Es war wieder ein sehr faires und vor allem unfallfreies Turnier. Mir fällt auf Anhieb kein Sturz ein, bei dem Reiter oder Pferd mit größeren Blessuren den Parcours verließen. Alle blieben wohlauf, was doch immer sehr wichtig ist. Stürze möchte niemand sehen. Es sollen immer Prüfungen sein, denen jeder gewachsen ist und woran sowohl Reiter als auch Pferde wachsen können. Das wurde auch dieses Jahr wieder geschafft. So ist auch dieses Jahr wieder ein Reiter besonders positiv aufgefallen, wohl auch, weil sie mir bis dato unbekannt war. Sanne Thijssen, eine erst 18-Jährige aus den Niederlanden hat so einige nur Staunen gelehrt. Diese junge Amazone hat so viel Pfeffer im Hintern, dass sie mich ein bisschen an den jungen Bertram Allen erinnert. Beide haben diese Unbeschwertheit, mit der sie an jedes noch so monströs wirkende Hindernis ran reiten. Und das mit einer unglaublichen Leichtigkeit, dass es einfach nur Spaß macht, ihr zu zusehen.

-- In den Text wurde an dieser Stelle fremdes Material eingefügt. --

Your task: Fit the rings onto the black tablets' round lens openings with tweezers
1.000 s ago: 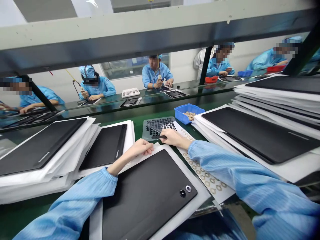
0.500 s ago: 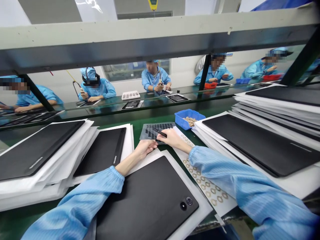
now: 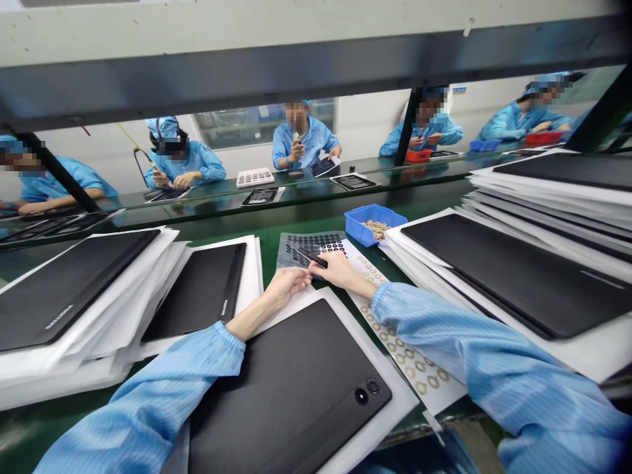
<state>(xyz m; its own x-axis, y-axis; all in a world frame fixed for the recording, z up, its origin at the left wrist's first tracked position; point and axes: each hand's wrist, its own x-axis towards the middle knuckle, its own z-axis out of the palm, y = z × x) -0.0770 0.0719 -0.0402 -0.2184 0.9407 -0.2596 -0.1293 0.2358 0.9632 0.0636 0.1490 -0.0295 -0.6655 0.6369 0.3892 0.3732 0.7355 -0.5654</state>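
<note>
My right hand [image 3: 336,271] is closed round black tweezers [image 3: 315,257], whose thin tip points up and left over a clear sheet of black ring stickers [image 3: 301,243]. My left hand [image 3: 289,284] is pinched, its fingertips against those of my right hand at the sheet's near edge. Whatever it may hold there is too small to make out. Below both hands a black tablet [image 3: 291,382] lies back up on white paper, its two camera rings at the lower right corner. A strip with rows of tan rings [image 3: 405,355] runs under my right forearm.
Stacks of black tablets between white sheets stand left [image 3: 74,289] and right [image 3: 513,270]. A blue bin [image 3: 358,227] of small tan parts sits behind the strip. A shelf beam [image 3: 296,66] crosses overhead. Several co-workers in blue work across the bench.
The view has tilted down slightly. Both hands have drawn closer together, fingertips now meeting, and the tweezers' tip shows over the sticker sheet. Opposite, a co-worker has raised a hand and tilted a panel.
</note>
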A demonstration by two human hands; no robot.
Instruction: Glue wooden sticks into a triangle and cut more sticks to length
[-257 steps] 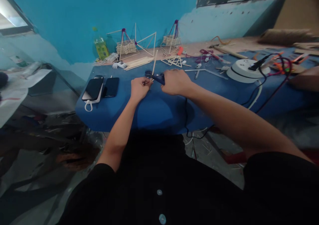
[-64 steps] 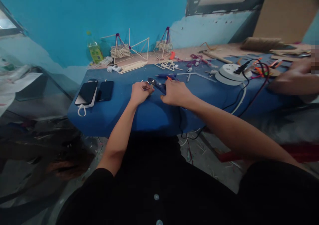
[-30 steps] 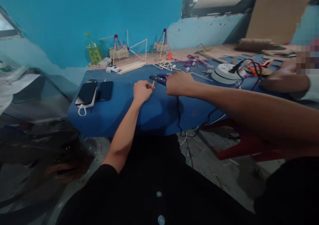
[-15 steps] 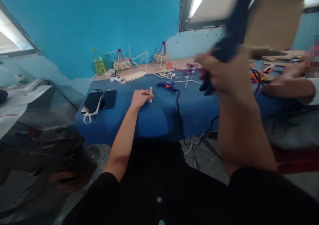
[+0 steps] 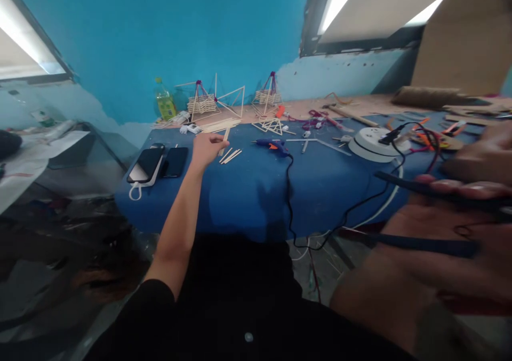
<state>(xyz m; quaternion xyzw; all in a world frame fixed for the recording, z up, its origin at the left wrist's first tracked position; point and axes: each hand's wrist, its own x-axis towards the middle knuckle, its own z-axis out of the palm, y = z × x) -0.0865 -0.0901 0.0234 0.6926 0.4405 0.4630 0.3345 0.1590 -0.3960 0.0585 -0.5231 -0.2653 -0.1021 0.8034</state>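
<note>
My left hand (image 5: 205, 147) reaches over the blue table (image 5: 248, 190), its fingers closed on a thin wooden stick (image 5: 225, 135). Several loose sticks (image 5: 230, 155) lie just right of it. A blue and orange glue gun (image 5: 272, 145) rests on the table, its black cord (image 5: 288, 190) hanging over the front edge. My right hand (image 5: 436, 233) is close to the camera at the lower right, smeared by motion. Its fingers are wrapped round a dark flat object (image 5: 416, 186) that I cannot name.
Two phones (image 5: 146, 163) (image 5: 176, 161) lie at the table's left end. Stick models (image 5: 202, 103) (image 5: 268, 90) and a yellow-green bottle (image 5: 165, 102) stand at the back. A white round device (image 5: 370, 137) with cables sits to the right; a blurred arm (image 5: 482, 153) shows beyond it.
My right hand left the glue gun on the table, lifted a dark object and swung down to the lower right. My left hand moved back and left with a stick.
</note>
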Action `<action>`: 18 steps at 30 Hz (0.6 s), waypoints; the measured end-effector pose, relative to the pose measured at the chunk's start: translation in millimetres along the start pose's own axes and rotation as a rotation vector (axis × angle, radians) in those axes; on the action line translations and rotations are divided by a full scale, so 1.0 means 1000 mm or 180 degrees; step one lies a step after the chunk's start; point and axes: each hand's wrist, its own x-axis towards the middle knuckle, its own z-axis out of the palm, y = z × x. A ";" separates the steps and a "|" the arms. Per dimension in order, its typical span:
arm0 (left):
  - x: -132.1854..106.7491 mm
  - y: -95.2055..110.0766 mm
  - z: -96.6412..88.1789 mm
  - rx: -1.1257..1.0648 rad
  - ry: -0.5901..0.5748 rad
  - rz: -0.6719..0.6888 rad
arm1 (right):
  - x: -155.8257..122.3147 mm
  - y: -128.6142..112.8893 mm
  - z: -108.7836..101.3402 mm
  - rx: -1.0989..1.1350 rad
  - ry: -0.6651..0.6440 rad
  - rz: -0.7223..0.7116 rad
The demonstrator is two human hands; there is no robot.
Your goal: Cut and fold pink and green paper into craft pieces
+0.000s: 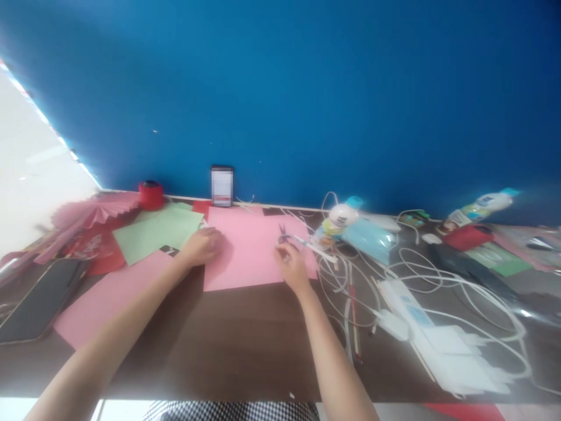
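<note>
A pink sheet of paper [249, 251] lies flat on the dark table in front of me. My left hand [204, 247] is at the sheet's left edge with its fingers curled, and whatever is under them is hidden. Over the right part of the sheet, my right hand [291, 266] has its thumb and fingers closed around the handles of small scissors [283, 231]. Their dark blades point away from me and look slightly apart. A green sheet [162, 228] and a second pink sheet [114, 292] lie left of my left hand.
A phone [222, 187] leans against the blue wall. Left are a red round object [151, 196], a pleated pink paper [96, 210] and a dark tablet-like slab [41, 301]. On the right, white cables surround a power strip [438, 345]; a glue bottle [342, 216] lies behind them.
</note>
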 end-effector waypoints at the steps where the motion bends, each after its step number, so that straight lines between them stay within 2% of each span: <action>1: -0.011 -0.005 -0.004 -0.0041 -0.0120 0.0070 | 0.002 -0.004 0.001 0.0095 -0.0256 0.0033; 5: -0.036 -0.012 -0.006 -0.0045 -0.0243 -0.0009 | 0.010 -0.033 0.011 0.0322 -0.1557 0.0171; 9: -0.036 -0.009 -0.001 -0.0055 -0.0189 0.0298 | 0.024 -0.068 0.026 0.0297 -0.2825 0.0370; 11: -0.035 -0.009 0.000 -0.0097 -0.0190 0.0385 | 0.030 -0.081 0.037 0.0245 -0.3317 0.0521; 14: -0.036 -0.010 0.000 -0.0115 -0.0269 0.0393 | 0.035 -0.094 0.052 0.0209 -0.3739 0.0655; 18: -0.036 -0.008 -0.001 -0.0018 -0.0371 0.0350 | 0.033 -0.097 0.064 0.0348 -0.3942 0.0916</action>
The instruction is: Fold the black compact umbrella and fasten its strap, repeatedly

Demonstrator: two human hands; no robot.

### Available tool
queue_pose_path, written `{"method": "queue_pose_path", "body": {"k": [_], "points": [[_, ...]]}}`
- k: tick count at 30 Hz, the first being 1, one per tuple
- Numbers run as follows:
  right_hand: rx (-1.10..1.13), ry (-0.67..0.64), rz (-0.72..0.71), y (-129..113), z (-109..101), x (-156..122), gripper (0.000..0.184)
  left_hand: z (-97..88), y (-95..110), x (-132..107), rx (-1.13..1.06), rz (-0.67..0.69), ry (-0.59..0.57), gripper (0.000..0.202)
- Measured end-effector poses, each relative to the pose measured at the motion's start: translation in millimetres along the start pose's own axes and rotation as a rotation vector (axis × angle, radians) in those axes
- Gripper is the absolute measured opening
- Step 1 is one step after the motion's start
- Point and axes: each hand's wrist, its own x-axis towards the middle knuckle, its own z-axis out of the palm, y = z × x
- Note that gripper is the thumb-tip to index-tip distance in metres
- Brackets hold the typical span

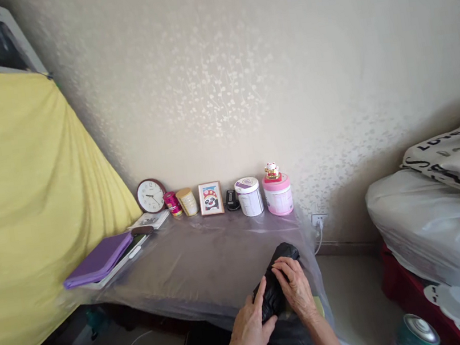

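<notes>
As a clock (151,195), picture frame (210,199), white tub (251,201) and pink tub (279,198) line the wall side of a plastic-covered desk (192,264), a person's left hand (252,320) clasps a black bundle (272,292) near the front right corner; the right hand (295,286) touches it, its grip unclear. A purple folder (98,260) lies well apart, left.

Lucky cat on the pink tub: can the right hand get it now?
Probably, with a forward stretch: nothing seems to block the lucky cat figurine atop the pink tub. But the right hand is on the black bundle and would have to leave it first.
</notes>
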Motion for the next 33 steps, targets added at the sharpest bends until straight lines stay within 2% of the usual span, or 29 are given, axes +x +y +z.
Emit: {"method": "queue_pose_path", "body": {"k": [5, 8, 11, 14, 17, 23, 26, 28, 31, 33], "points": [[0.377, -0.252, 0.201, -2, -22, -8, 0.023, -6.1, 6, -6, 0.033, 0.004, -0.006, 0.069], [0.529, -0.363, 0.228, -4, -29, -7, 0.026, -7.8, 8, -7, 0.053, 0.012, -0.01, 0.065], [0.571, -0.414, 0.265, -8, -26, 3, 0.027, -6.7, 9, -7, 0.076, 0.01, -0.014, 0.063], [0.568, -0.434, 0.324, -9, -15, 16, 0.028, -3.2, 9, -6, 0.08, -0.008, -0.009, 0.063], [0.444, -0.473, 0.315, -7, -4, 26, 0.025, 0.9, 8, -6, 0.08, -0.026, -0.011, 0.064], [-0.12, -0.468, 0.028, -11, 5, 38, 0.012, 2.6, 8, -4, 0.032, -0.059, -0.02, 0.064], [-0.203, -0.424, 0.027, -16, 11, 41, 0.007, -0.6, 6, -4, -0.018, -0.074, -0.025, 0.069], [-0.123, -0.399, 0.092, -17, 13, 42, 0.003, -2.1, 3, -6, -0.041, -0.065, -0.018, 0.074], [0.194, -0.402, 0.38, -14, 8, 44, 0.02, -2.8, -3, -10, -0.051, -0.064, -0.016, 0.083], [0.387, -0.35, 0.533, -10, 1, 45, 0.032, -3.7, -8, -12, -0.057, -0.054, -0.022, 0.085]]}}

Dann gab es da aber noch die wirklich großen Highlights. Für mich gab es davon zwei Stück. Ein wirklich emotionaler Moment war der Siegesritt des Paares, welches am Samstag den Grand Prix of Hamburg gewonnen hat. Und das nicht, weil die Runden der beiden so toll und ansehnlich waren, sondern vor allem weil es die letzten Runden waren, die diese beiden jemals zusammen gehen würden. Was gibt es für ein besseres Ende einer sportlichen Karriere als der Sieg in einem hochdotierten Springen? Dieses Kunststück schafften Rolf-Göran Bengtsson und sein Ausnahmehengst Casall ASK. Sie gewannen ihr letztes Springen und beendeten die Erfolgsstory dieses tollen Holsteiner Hengstes mit einem Paukenschlag. Besser konnte es nicht enden. Man kann über Pferde sagen was man will, aber eins glaube ich definitiv: sie wissen, was mit uns Menschen los ist. Casall hat seinen letzten großen Auftritt mehr als genossen und ich habe es ihnen doch am Meisten gewünscht. Auch wenn alle anderen Reiter natürlich ebenfalls toll waren und es nicht weniger verdient hätten.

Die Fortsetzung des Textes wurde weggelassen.